- Total Prize Pool: $60,500 USDC
- HM awards: $40,800 USDC
- QA report awards: $4,800 USDC
- Gas report awards: $2,400 USDC
- Judge + presort awards: $12,000 USDC
- Scout awards: $500 USDC
- Join C4 Discord to register
- Submit findings using the C4 form
- Read our guidelines for more details
- Starts February 14, 2023 20:00 UTC
- Ends February 20, 2023 20:00 UTC
Automated findings output for the contest can be found [here](add link to report) within an hour of contest opening.
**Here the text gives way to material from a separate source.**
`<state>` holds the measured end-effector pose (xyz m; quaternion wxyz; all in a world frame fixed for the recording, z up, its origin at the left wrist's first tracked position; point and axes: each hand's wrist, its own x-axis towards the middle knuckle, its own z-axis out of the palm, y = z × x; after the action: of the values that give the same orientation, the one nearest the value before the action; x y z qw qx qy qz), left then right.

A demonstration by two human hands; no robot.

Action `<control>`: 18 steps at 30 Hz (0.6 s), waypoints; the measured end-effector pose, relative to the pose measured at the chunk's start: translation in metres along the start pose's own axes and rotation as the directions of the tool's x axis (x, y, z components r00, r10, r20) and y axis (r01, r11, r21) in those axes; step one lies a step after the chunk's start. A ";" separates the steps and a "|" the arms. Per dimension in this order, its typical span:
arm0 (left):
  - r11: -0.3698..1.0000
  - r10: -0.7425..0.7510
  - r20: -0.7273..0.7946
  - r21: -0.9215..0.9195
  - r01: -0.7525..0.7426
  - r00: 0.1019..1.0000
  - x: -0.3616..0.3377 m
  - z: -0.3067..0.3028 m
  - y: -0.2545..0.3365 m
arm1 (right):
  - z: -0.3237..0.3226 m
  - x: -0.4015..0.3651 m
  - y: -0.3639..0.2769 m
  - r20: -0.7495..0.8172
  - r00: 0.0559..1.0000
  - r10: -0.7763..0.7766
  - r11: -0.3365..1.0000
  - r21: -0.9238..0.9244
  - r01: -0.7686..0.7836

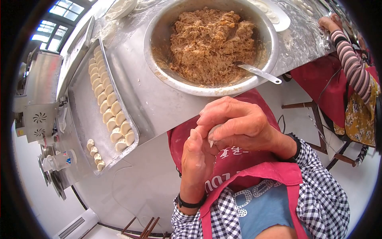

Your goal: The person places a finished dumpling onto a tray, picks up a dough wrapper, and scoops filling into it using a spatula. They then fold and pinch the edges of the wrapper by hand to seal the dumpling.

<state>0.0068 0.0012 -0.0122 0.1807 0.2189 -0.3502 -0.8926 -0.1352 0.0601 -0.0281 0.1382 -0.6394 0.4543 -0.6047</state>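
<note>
My left hand (pixel 197 161) and my right hand (pixel 244 123) are pressed together in front of the red apron, closed around a dumpling (pixel 214 134). Only a pale edge of its dough shows between the fingers; the rest is hidden. Just beyond my hands stands a large metal bowl (pixel 150 59) of minced filling (pixel 211 44). A flat metal-handled spreader (pixel 260 73) leans in the filling, its handle over the rim. To the left lies a metal tray (pixel 85 115) with rows of plump dumplings (pixel 107 95) and several small pleated ones (pixel 94 151) near its corner.
A white plate of round wrappers (pixel 274 14) sits behind the bowl on the floury steel table (pixel 139 103). At right, a co-worker's striped sleeve (pixel 352 63) reaches over the table, near a wooden stool (pixel 318 115). A metal machine (pixel 39 107) and white jug (pixel 59 160) stand left.
</note>
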 end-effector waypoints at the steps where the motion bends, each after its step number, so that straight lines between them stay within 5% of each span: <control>1: 1.000 0.009 0.024 0.016 -0.009 1.000 0.000 -0.003 -0.001 | 0.002 0.001 -0.003 -0.024 0.999 0.048 0.999 0.005 -0.048; 12: 1.000 0.015 0.000 0.016 -0.015 1.000 0.001 0.001 0.002 | 0.000 0.001 -0.003 -0.005 1.000 0.026 1.000 -0.005 -0.026; 14: 1.000 -0.007 0.016 -0.020 0.008 1.000 0.000 -0.006 0.000 | 0.003 0.001 -0.008 -0.050 0.985 0.167 0.985 0.046 -0.164; 18: 1.000 0.001 -0.028 -0.005 -0.001 1.000 0.001 -0.002 0.000 | -0.001 -0.002 0.000 -0.021 0.998 0.060 0.997 0.042 -0.059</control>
<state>0.0073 -0.0009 -0.0137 0.1863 0.2306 -0.3456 -0.8903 -0.1358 0.0617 -0.0296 0.1642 -0.6160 0.4621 -0.6165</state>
Note for C4 wardens: Anything included in the automated findings output is considered a publicly known issue and is ineligible for awards.
Discord handles to contact with questions about the protocol and their timezones:
- 0xScotch#6626 (GMT) (lead dev, ask anything)
- FelipeDlB#9359 (GMT-3) (non-technical but very knowledgeable about core mechanics)
You are also welcome to join our discord (Let us know your handle and we will give you a special role for helping us out with security)
- High level overview of the Malt protocol
- Testnet
- Glossary Of Terms
- Contract Scope Overview
- Description of each contract in scope
- Technical Notes
- Known Issues / trade offs
The goal of Malt is to maintain the price of the Malt token at $1 per Malt.
As Malt produces cashflow it will direct some of it towards a profit share with LPs. The rest of the capital produced will go towards collateralizing the protocol (by adding capital into the Swing Trader system).
But how does Malt produce cashflow and how can it ever become fully collateralized if it is sharing profit with LPs?
The protocol in it's current form can produce profit in two ways:
- Minting fresh malt and selling it to collect the seignorage profit.
- The Swing Trader system buying Malt at a discount below peg and selling it at or above peg.
Each of these methods produce profit. Part of which goes to LP profit share and the majority of which goes back into the Swing Trader system.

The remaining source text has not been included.